TASK PROMPT.
Word for word, give again the line holding "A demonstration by" and each line after it to the end of the listing below.

DATA BLOCK.
▶
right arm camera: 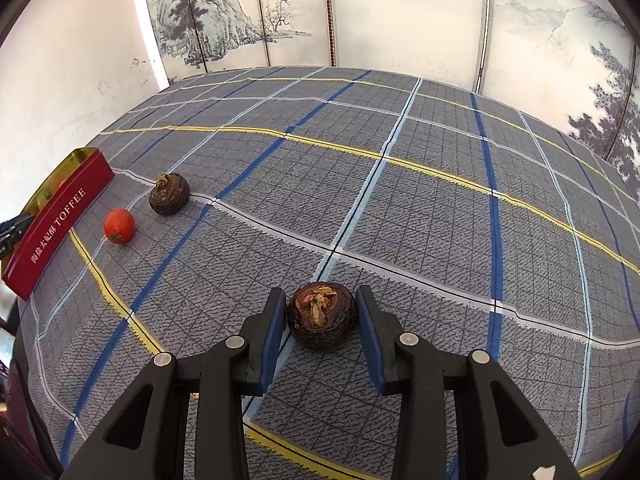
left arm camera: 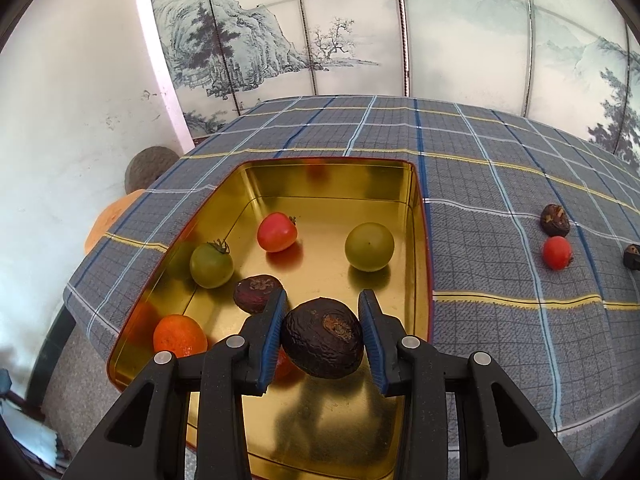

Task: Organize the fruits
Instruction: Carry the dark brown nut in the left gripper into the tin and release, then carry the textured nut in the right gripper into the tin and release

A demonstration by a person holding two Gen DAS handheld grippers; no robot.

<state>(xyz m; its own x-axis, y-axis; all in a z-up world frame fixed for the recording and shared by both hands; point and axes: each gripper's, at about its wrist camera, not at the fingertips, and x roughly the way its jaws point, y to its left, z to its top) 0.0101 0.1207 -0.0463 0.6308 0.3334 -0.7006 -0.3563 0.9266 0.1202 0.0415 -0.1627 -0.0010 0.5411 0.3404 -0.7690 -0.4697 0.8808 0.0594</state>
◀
SOLUTION TO THE EXERCISE.
A demonstration by a person holding two Gen DAS handheld grippers; no robot.

<state>(xyz m; its own x-axis, y-axis; all in a z-up world frame fixed for the recording and shared by both hands; point and axes: each gripper's, at about its wrist camera, not at the fingertips, and x roughly the way its jaws point, y to its left, z to its top) 0.0101 0.1207 -0.0463 0.6308 0.3334 -0.7006 -0.3563 0.9266 0.1202 0.0415 -0.1627 -0.0010 0.5411 0.3404 -0.7690 -0.4697 0.8808 0.0594</state>

Output is finished, and nothing else is required.